Tetapi penolakan itu berulang—lagi dan lagi, selama lima tahun berikutnya. Setiap kali saya menyusun ulang manuskrip, saya dihadapkan dengan respons yang sama: penolakan, tanpa alasan yang jelas. Rasanya seperti berlari di tempat, tanpa pernah mencapai garis akhir. Saya mulai meragukan diri sendiri. Apakah pekerjaan saya tidak cukup baik? Apakah ada sesuatu yang saya lewatkan? Atau mungkin, perfeksionisme pembimbing saya yang tak kunjung puas, yang membuatnya enggan meloloskan pekerjaan ini?
Seiring waktu, saya mulai menerima kenyataan bahwa mungkin inilah takdir saya. Beberapa penemuan, tampaknya, mungkin tidak pernah melihat cahaya hari, tidak peduli seberapa pentingnya mereka. Harapan saya mulai meredup, seperti lilin yang hampir padam.
Ketika menengok kembali ke belakang, saya sering bertanya-tanya dalam hati tentang motivasi sesungguhnya dari pembimbing saya. Apakah dia sedang melindungi saya dari kritik keras dunia akademik? Ataukah dia seorang perfeksionis yang tidak bisa melepaskan pekerjaan sebelum benar-benar sempurna? Atau ini sesuatu yang lebih rumit—sebuah hubungan mentor-mahasiswa yang diwarnai oleh keheningan yang lebih banyak berbicara daripada kata-kata?

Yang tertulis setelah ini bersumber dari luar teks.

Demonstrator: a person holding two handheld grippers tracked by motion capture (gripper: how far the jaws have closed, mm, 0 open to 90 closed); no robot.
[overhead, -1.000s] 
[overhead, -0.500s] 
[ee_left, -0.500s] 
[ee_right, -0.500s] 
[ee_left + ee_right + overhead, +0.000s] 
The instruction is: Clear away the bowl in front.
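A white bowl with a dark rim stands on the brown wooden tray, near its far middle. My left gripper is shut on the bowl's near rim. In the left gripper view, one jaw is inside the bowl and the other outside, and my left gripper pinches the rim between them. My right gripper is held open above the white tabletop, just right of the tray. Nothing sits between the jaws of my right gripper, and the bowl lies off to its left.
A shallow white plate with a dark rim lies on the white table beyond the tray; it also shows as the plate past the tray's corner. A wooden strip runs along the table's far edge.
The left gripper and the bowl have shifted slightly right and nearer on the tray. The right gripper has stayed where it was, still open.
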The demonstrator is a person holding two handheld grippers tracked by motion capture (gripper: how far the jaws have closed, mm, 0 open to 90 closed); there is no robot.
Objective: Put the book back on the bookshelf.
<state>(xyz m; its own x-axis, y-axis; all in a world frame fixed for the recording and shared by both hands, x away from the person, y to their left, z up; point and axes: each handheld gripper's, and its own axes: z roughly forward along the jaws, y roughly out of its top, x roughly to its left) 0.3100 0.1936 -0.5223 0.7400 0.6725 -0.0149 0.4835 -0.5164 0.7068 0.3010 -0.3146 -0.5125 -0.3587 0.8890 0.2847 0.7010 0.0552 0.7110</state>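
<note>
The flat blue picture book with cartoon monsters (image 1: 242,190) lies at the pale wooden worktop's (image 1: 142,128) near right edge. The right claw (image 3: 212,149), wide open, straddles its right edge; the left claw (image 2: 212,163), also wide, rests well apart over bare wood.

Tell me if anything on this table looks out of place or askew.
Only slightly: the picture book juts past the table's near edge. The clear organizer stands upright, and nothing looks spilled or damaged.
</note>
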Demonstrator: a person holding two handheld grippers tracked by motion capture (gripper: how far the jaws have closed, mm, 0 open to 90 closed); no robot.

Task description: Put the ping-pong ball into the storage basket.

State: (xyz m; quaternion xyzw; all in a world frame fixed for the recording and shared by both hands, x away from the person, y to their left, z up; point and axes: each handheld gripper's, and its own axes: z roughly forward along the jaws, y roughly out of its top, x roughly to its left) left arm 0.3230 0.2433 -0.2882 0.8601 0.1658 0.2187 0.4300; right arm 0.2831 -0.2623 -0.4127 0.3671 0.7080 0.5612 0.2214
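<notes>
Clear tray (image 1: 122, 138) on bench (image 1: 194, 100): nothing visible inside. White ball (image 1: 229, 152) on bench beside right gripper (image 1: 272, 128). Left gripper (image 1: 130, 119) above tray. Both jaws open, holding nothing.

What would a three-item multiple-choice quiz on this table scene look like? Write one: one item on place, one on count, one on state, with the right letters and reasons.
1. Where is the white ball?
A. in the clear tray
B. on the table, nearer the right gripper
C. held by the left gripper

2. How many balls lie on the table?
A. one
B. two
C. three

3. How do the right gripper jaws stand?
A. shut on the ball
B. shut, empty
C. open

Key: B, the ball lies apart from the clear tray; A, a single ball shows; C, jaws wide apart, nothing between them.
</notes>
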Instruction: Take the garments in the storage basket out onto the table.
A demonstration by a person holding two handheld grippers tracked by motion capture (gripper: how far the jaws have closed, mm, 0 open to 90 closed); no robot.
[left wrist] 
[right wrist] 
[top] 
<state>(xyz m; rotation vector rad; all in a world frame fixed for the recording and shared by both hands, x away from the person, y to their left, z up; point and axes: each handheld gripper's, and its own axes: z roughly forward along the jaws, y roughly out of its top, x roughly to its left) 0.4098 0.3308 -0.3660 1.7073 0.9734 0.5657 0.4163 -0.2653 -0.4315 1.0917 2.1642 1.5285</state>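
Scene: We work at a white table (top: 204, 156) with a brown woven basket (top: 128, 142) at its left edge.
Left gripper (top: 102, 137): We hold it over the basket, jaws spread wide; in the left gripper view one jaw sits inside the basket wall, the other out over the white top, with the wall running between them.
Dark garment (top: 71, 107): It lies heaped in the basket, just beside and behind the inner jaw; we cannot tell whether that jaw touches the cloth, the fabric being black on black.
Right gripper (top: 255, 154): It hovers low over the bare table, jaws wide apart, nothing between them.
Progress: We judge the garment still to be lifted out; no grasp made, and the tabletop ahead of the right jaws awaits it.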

Ada saat-saat ketika saya merasakan bahwa pembimbing saya menghargai hasil pekerjaan kami, namun momen-momen itu hanya sekejap, seperti kilatan petir yang menghilang di balik awan. Di Jepang, konsep magang dan penguasaan keterampilan memiliki akar yang dalam—mungkin saya terlalu terburu-buru untuk memahami bahwa dia sedang membentuk saya, bukan hanya pekerjaan saya. Namun, frustrasi yang saya rasakan saat itu nyata, dan meninggalkan bayangan panjang di hati saya.
Sementara penelitian saya terhenti di Okinawa, putri saya terus tumbuh seperti pohon yang tinggi menjulang. Dari TK hingga perguruan tinggi, setiap tahun berlalu, seolah-olah penemuan-penemuan saya terkubur, tidak diakui, dan terlupakan. Pertumbuhan putri saya menjadi penanda waktu yang tidak bisa saya kendalikan—waktu terus berlalu, membawa harapan saya bersamanya.